**The problem:** Transcribe everything in the listing below exactly, except the pictures.
[Provided data Boundary: Start]
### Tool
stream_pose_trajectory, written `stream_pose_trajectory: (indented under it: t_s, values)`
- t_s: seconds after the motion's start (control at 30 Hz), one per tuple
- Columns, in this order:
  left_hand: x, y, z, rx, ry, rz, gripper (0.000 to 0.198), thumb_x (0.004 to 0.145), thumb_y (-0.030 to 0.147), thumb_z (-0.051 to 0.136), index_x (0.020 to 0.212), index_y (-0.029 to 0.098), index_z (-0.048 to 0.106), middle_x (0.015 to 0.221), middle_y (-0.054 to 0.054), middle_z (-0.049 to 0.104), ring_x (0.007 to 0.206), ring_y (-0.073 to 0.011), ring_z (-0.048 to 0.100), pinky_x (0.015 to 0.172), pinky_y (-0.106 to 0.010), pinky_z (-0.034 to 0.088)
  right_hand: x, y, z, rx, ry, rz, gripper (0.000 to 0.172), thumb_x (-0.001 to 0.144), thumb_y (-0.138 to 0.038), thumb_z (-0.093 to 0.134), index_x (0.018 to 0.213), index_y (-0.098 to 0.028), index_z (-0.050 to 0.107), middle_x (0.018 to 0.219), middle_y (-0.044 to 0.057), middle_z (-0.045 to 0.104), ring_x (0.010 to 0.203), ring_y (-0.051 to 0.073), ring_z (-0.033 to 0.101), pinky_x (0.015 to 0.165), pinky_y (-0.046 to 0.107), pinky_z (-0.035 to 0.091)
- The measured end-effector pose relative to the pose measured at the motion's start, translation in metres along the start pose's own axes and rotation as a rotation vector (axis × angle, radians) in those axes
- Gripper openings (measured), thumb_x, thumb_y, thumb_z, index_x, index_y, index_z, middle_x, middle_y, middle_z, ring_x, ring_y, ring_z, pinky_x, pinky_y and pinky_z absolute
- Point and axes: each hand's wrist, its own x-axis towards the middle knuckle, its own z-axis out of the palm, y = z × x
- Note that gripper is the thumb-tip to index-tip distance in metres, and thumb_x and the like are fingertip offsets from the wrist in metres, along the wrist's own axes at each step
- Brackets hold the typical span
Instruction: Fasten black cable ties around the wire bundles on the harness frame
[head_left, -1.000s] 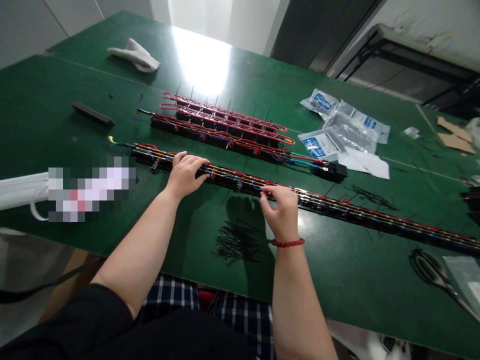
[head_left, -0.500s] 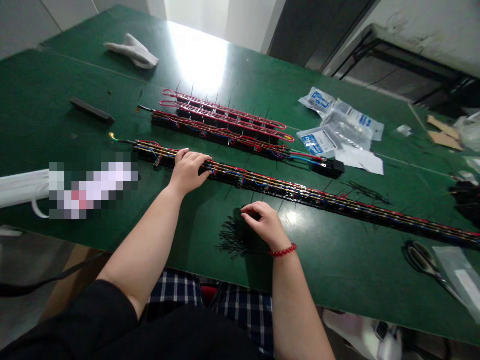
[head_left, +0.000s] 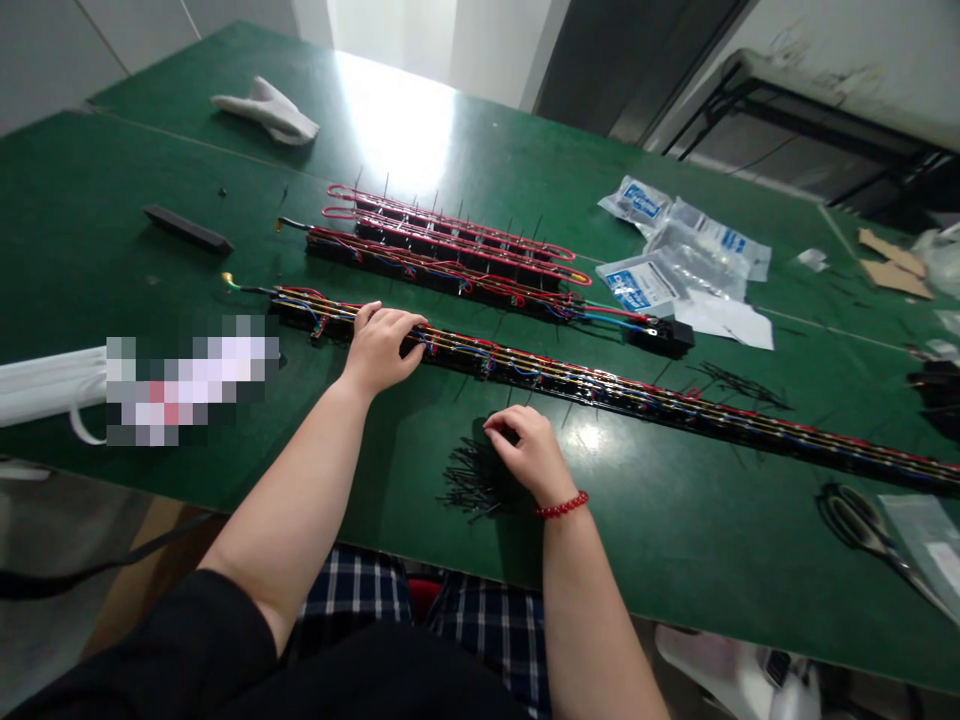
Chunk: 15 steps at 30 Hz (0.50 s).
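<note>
A long black strip with red, yellow and blue wires point(head_left: 637, 390) runs across the green table. My left hand point(head_left: 384, 350) rests over its left part, with the fingers wrapped on the far edge and the thumb on the near side. On the near side of the strip, my right hand point(head_left: 529, 450) has thumb and fingertips pressed together above a pile of thin black ties point(head_left: 469, 480). Whatever is between those fingertips is too small to make out. Beyond the long strip lies a shorter black assembly with red wires point(head_left: 450, 240).
Clear plastic bags point(head_left: 686, 260) lie at the back right, scissors point(head_left: 859, 520) at the right. A white glove point(head_left: 270, 110), a dark bar point(head_left: 187, 230) and white strips point(head_left: 52, 385) are on the left. More black ties point(head_left: 739, 385) lie beyond the strip.
The view has shifted slightly. Both hands keep nearly the same places, my left on the strip and my right pinched by the pile.
</note>
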Motion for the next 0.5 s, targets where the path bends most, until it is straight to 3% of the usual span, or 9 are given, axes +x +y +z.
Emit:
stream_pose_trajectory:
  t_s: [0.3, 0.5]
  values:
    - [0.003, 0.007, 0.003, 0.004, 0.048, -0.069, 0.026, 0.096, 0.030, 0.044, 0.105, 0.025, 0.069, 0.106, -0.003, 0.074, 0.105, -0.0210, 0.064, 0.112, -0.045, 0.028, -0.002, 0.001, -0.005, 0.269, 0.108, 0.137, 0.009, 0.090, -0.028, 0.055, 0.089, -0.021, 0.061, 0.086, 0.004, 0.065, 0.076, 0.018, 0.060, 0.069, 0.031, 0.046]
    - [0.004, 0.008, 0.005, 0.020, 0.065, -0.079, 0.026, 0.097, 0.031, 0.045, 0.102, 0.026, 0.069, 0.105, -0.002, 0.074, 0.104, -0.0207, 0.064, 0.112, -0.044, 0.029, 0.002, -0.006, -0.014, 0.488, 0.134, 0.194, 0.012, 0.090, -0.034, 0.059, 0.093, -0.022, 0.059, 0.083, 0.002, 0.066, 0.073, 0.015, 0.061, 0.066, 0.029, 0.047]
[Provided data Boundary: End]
**Result of this task:**
### Tool
stream_pose_trajectory, written `stream_pose_trajectory: (indented under it: t_s, values)`
- t_s: seconds after the motion's start (control at 30 Hz), one per tuple
- Columns, in this order:
  left_hand: x, y, z, rx, ry, rz, gripper (0.000 to 0.198), thumb_x (0.004 to 0.145), thumb_y (-0.030 to 0.147), thumb_z (-0.051 to 0.136), index_x (0.020 to 0.212), index_y (-0.029 to 0.098), index_z (-0.048 to 0.106), middle_x (0.015 to 0.221), middle_y (-0.054 to 0.054), middle_z (-0.049 to 0.104), ring_x (0.007 to 0.206), ring_y (-0.073 to 0.011), ring_z (-0.048 to 0.100), pinky_x (0.015 to 0.172), pinky_y (-0.106 to 0.010), pinky_z (-0.034 to 0.088)
  right_hand: x, y, z, rx, ry, rz, gripper (0.000 to 0.172), thumb_x (-0.001 to 0.144), thumb_y (-0.138 to 0.038), thumb_z (-0.093 to 0.134), index_x (0.018 to 0.213), index_y (-0.098 to 0.028), index_z (-0.050 to 0.107), middle_x (0.018 to 0.219), middle_y (-0.044 to 0.057), middle_z (-0.045 to 0.104), ring_x (0.010 to 0.203), ring_y (-0.051 to 0.073), ring_z (-0.033 to 0.101), pinky_x (0.015 to 0.165), pinky_y (-0.046 to 0.107), pinky_z (-0.035 to 0.091)
- The measured end-effector pose relative to the pose measured at the motion's start, translation in metres along the start pose's own axes and rotation as a rotation vector (axis × angle, radians) in those axes
- Gripper openings (measured), thumb_x, thumb_y, thumb_z, index_x, index_y, index_z, middle_x, middle_y, middle_z, ring_x, ring_y, ring_z, pinky_x, pinky_y and pinky_z absolute
- Point and axes: each hand's wrist, its own x-axis towards the middle knuckle, its own z-axis out of the palm, y = z × x
- Note that gripper is the thumb-tip to index-tip distance in metres, and thumb_x and the like are fingertip offsets from the wrist in metres, along the wrist's own axes at each step
- Brackets hold the typical span
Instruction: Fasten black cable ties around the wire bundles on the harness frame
[head_left, -1.000s] 
[head_left, -0.500s] 
[head_left, +0.000s] 
Chunk: 15 steps at 30 Hz (0.50 s).
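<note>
A long black strip with red, yellow and blue wires point(head_left: 637, 390) runs across the green table. My left hand point(head_left: 384, 350) rests over its left part, with the fingers wrapped on the far edge and the thumb on the near side. On the near side of the strip, my right hand point(head_left: 529, 450) has thumb and fingertips pressed together above a pile of thin black ties point(head_left: 469, 480). Whatever is between those fingertips is too small to make out. Beyond the long strip lies a shorter black assembly with red wires point(head_left: 450, 240).
Clear plastic bags point(head_left: 686, 260) lie at the back right, scissors point(head_left: 859, 520) at the right. A white glove point(head_left: 270, 110), a dark bar point(head_left: 187, 230) and white strips point(head_left: 52, 385) are on the left. More black ties point(head_left: 739, 385) lie beyond the strip.
The view has shifted slightly. Both hands keep nearly the same places, my left on the strip and my right pinched by the pile.
</note>
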Motion for the next 0.5 s, targets where the path bends most, until it is straight to 3% of the usual span, or 9 are given, axes +x +y +z.
Emit:
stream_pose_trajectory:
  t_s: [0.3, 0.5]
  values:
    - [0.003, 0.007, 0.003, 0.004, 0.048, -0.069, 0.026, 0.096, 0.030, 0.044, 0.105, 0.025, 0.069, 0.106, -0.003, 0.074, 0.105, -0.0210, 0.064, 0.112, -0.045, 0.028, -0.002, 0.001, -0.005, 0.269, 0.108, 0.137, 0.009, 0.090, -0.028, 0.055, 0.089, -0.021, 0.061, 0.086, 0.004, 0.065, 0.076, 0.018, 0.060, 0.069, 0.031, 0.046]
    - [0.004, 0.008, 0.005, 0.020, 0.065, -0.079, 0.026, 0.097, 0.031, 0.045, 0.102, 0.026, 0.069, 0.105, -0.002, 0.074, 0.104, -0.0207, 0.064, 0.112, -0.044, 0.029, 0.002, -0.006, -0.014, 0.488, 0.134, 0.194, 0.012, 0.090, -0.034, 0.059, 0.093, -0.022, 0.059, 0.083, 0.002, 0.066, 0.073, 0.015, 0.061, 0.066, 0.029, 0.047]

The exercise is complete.